→ **What to work on**: Reproduce the records exactly, beginning with their first line and ending with the line that contains "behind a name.", and output nothing more.

→ **Data provided**:

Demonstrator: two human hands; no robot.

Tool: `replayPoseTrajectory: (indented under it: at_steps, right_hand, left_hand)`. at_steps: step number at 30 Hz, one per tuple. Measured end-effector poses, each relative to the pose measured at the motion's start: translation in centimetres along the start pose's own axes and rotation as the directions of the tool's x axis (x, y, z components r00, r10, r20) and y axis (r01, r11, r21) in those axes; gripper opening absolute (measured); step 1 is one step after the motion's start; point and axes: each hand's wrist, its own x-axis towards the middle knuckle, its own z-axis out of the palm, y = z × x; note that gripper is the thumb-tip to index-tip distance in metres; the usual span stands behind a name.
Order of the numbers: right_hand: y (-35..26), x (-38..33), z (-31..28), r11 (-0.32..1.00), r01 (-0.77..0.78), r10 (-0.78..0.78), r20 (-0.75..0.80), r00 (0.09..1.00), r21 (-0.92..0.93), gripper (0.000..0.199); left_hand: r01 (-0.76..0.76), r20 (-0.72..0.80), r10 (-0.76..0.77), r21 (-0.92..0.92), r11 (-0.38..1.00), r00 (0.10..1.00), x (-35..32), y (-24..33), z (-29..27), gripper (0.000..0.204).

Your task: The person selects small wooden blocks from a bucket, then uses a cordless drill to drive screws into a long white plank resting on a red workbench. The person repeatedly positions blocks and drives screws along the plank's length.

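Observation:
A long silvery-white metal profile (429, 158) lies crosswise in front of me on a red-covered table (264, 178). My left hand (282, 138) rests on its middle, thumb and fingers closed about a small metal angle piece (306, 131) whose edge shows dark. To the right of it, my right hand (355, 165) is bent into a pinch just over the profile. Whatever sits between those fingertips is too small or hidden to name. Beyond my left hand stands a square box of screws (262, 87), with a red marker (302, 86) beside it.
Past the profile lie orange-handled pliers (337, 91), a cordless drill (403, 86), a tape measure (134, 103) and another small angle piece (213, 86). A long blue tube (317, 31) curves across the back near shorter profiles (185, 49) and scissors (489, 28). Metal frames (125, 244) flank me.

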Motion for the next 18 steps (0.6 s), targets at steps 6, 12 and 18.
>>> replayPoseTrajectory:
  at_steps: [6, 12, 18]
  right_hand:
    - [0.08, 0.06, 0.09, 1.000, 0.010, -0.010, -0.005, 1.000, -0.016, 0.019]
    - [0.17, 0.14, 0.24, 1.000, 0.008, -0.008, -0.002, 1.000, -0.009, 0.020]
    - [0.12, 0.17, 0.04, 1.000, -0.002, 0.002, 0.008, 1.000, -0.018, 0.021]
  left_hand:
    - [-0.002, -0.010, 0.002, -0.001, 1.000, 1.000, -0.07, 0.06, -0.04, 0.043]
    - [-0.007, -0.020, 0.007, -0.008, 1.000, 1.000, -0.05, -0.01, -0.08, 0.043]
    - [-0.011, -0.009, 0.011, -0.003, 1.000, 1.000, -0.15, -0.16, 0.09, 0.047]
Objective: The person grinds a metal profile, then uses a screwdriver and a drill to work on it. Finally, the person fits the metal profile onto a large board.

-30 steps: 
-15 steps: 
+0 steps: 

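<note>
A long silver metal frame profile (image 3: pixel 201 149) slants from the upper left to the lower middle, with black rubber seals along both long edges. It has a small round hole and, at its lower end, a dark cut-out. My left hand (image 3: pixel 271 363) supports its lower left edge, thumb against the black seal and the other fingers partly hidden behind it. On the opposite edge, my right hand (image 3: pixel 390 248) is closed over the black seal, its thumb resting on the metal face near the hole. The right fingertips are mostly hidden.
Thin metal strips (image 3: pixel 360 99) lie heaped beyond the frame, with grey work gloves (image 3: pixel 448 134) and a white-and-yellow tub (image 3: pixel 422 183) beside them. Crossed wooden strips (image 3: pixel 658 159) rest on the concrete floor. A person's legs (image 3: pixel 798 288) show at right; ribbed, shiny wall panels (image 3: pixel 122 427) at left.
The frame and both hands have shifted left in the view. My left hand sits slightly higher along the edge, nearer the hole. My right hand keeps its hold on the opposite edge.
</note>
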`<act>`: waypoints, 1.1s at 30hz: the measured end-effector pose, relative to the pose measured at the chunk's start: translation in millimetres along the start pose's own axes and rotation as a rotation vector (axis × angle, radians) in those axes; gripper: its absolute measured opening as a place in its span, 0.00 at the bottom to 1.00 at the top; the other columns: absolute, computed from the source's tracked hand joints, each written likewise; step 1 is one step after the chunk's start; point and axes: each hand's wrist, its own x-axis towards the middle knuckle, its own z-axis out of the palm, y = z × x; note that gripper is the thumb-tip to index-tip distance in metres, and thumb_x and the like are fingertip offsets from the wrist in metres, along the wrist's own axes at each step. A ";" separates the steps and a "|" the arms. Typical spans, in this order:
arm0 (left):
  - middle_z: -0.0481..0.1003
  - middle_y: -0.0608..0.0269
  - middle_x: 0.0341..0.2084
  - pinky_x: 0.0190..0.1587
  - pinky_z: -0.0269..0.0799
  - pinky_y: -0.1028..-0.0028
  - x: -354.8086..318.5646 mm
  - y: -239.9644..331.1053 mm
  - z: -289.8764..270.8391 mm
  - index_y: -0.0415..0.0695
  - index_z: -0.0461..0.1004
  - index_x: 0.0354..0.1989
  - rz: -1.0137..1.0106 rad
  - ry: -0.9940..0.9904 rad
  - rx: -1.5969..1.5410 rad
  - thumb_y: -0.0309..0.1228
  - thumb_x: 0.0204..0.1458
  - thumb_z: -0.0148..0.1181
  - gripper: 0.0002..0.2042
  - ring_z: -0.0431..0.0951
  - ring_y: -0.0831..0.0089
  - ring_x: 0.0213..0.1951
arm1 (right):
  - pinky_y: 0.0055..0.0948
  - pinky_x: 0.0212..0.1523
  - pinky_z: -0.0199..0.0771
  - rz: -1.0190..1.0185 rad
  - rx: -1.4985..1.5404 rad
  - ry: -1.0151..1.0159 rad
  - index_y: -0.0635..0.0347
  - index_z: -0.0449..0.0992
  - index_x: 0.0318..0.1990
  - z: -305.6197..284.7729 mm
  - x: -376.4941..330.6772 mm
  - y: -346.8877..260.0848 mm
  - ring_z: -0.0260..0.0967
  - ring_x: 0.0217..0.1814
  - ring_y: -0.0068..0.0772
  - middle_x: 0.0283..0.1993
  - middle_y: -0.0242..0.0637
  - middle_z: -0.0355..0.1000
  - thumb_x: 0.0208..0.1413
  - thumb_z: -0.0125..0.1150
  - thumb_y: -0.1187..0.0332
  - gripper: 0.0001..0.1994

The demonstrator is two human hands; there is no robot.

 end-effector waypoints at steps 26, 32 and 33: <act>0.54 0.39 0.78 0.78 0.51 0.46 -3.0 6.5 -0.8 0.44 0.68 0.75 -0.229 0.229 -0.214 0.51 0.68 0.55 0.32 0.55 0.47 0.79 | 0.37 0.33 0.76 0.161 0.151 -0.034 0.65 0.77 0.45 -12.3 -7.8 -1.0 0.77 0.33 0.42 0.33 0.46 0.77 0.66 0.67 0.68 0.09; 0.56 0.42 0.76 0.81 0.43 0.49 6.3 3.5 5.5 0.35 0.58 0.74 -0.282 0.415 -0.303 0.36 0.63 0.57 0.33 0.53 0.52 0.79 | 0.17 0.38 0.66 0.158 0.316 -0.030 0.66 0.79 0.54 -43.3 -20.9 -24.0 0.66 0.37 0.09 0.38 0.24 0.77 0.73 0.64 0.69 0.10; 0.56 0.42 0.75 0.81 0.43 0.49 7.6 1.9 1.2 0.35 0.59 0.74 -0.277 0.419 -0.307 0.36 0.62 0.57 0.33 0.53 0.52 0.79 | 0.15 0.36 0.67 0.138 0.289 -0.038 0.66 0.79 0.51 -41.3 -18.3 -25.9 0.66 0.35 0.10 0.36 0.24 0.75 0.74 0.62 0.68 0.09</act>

→ **Task answer**:
Demonstrator: two human hands; no robot.

Tool: `replayPoseTrajectory: (indented under it: at_steps, right_hand, left_hand)`. at_steps: step number at 30 Hz, one per tuple. Measured end-effector poses, each relative to the pose measured at the motion's start: translation in centimetres along the start pose's own axes and rotation as the directions of the tool's x axis (x, y, z components r00, r10, r20) and y axis (r01, r11, r21) in those axes; gripper opening absolute (measured); step 1 is one step after the motion's start; point and axes: each hand's wrist, its own x-axis towards the middle knuckle, its own z-axis out of the palm, y = z × x; note that gripper is the thumb-tip to index-tip distance in metres; the usual span stands behind a name.

This exercise has been fully answered.